L’ULTIMO TERRENO DI SCONTRO SONO LE NOMINE PER DIECI POSTI VACANTI DI PRESIDENTI DI SEZIONE DELLA CORTE. TRE DI QUESTE RIGUARDANO GIUDICI CHE HANNO SOLLEVATO PERPLESSITÀ SUL PROGETTO DEL PONTE SULLO STRETTO. LE POLTRONE SONO BLOCCATE DA OLTRE CINQUE MESI E CONTESTATE DALL’ESECUTIVO CHE HA AVANZATO “RICHIESTE DI CHIARIMENTI”
La riforma del governo sulla Corte dei Conti presenta aspetti di «una deriva autoritaria». Tra i magistrati contabili lo pensano in tanti e le toghe continuano a manifestare forte preoccupazione.
Oggi il Consiglio dei ministri si prepara a dare il via libera al decreto attuativo della legge approvata lo scorso 27 dicembre e le toghe tentano una carta disperata.

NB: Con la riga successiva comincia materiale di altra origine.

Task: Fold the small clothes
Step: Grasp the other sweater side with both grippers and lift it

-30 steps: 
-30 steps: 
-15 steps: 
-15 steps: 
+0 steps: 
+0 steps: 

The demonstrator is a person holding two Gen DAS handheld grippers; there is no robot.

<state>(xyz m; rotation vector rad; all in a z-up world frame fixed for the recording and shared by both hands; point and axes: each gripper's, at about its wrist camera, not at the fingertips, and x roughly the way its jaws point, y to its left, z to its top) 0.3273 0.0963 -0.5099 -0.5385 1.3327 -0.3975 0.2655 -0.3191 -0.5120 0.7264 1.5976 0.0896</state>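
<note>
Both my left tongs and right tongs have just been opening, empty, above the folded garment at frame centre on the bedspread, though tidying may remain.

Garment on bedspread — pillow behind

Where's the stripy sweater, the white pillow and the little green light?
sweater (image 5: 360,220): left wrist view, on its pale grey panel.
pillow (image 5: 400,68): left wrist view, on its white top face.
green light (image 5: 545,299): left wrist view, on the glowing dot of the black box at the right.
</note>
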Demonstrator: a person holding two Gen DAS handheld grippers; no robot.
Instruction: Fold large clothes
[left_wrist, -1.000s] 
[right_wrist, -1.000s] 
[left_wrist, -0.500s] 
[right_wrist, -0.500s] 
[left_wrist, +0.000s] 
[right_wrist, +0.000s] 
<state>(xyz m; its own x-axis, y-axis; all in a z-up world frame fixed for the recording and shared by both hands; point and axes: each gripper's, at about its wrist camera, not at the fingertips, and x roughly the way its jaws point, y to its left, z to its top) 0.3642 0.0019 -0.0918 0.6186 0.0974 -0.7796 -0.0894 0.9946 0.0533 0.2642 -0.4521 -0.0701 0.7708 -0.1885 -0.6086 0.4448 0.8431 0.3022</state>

L’Associazione magistrati Corte dei conti, proprio nelle ore della discussione in Aula, convoca una conferenza nella sede della stampa estera, a Roma, per ribadire timori e perplessità e soprattutto per chiedere alla premier Giorgia Meloni uno spazio di dialogo.
Ultimo terreno di scontro sono le nomine per dieci posti vacanti di presidenti di sezione della Corte (tre di queste riguardano giudici che hanno sollevato perplessità sul progetto del Ponte sullo Stretto), bloccate da oltre cinque mesi e contestate dall’esecutivo che ha avanzato «richieste di chiarimenti».
I magistrati contabili parlano di «ingerenza indebita.
Per la prima volta – dicono – il governo si è arrogato un diritto che non ha da Costituzione e lo ha fatto con un atto di prepotenza, creando un precedente».
La questione delle nomine è strettamente collegata alla riforma Foti che, tra i vari aspetti, prevede una riorganizzazione delle procure contabili e una riduzione dei posti da presidente. Il governo la presenta come «una razionalizzazione delle figure apicali», per le toghe è un «attacco all’indipendenza dei magistrati che svolgono indagini su sperperi e malaffare». Non solo questione di numeri, dunque.
E quando il sottosegretario Alfredo Mantovano ha scritto al presidente della Corte dei Conti Guido Carlino chiedendo se la «giustizia contabile avesse bilanciato l’interesse alla copertura dei posti vacanti con l’opportunità di non ostacolare l’obiettivo» della legge Foti, ha ricevuto come risposta frasi che ricordano «le prerogative della magistratura contabile», la normativa vigente e l’indipendenza del Consiglio di presidenza.
«Le norme attuative della legge Foti sono destinare a minare l’indipendenza della magistratura contabile», sostengono dal Movimento 5 Stelle. «Il copione è noto: fare passare in silenzio provvedimenti che riguardano i controlli sulla spesa pubblica». La Cgil ritiene la riforma «sbagliata e pericolosa» e chiede al governo «di fermarsi e di aprire un confronto».
Numerosi gli aspetti che preoccupano la magistratura contabile al centro della delega oggi in discussione: i cambiamenti in materia di danno erariale, il procuratore generale della Corte dei Conti avrà poteri decisivi di indirizzo delle attività delle procure regionali e potrà avocare a sé i fascicoli aperti in difformità alle sue linee, i procuratori regionali perdono la qualifica di presidente e si delinea un nuovo percorso per il disciplinare.
La norma, poi, prevede che i giudici contabili non possano esigere, come risarcimento del danno dal funzionario che ha sprecato denaro pubblico, più del 30%. «Le procure della Corte dei conti sono un presidio di legalità posto a difesa dei cittadini e della corretta spesa pubblica – e se si indeboliscono, come fa l’ultima riforma, si fa un danno ai cittadini», tuona, dal palco del premio Mimosa d’oro a Favara (Agrigento), la magistrata Paola Briguori.
Il braccio di ferro tra il governo e la Corte dei conti va avanti da un anno. E le toghe, con amara ironia, sottolineano la scelta delle date, che ricade sempre in prossimità delle ferie: «La riforma è stata approvata addirittura il 27 dicembre, adesso l’esame del decreto è previsto il 4 agosto. A pensar male..».